• What you should do: What you give must be the lines from the one containing "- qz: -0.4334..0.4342" through the last line of the listing below, exactly, with nothing else and no pictures.
┏━━
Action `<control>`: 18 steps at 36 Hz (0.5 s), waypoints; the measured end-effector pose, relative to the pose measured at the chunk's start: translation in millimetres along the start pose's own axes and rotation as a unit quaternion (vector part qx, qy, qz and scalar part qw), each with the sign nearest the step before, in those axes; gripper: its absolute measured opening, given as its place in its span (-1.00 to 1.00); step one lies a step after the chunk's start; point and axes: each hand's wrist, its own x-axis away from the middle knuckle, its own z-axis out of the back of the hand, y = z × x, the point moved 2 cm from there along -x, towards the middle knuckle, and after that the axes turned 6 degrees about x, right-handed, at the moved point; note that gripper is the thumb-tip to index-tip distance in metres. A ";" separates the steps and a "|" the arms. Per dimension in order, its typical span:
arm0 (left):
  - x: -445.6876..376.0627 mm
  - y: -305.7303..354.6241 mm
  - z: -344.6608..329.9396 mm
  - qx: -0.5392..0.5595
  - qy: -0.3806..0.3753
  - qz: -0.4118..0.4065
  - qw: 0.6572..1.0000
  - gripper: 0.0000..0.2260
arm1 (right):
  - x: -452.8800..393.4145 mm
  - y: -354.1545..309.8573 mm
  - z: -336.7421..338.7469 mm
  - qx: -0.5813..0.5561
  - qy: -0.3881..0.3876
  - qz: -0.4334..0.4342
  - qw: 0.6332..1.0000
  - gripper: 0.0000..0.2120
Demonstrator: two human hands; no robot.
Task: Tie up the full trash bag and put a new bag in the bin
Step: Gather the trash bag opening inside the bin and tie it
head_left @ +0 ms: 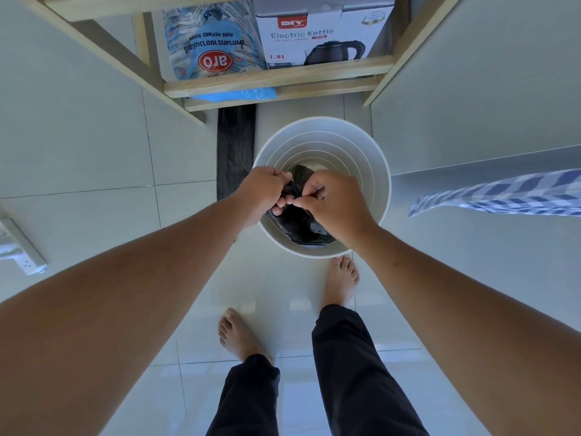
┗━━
• Task output:
  - qz: -0.4334..0.4342
  - qw: 0.6332..1.0000
  - gripper: 0.0000..0.2120
Demonstrator: two human hands; no robot.
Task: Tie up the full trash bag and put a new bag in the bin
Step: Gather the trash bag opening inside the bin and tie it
head_left @ +0 ms: 

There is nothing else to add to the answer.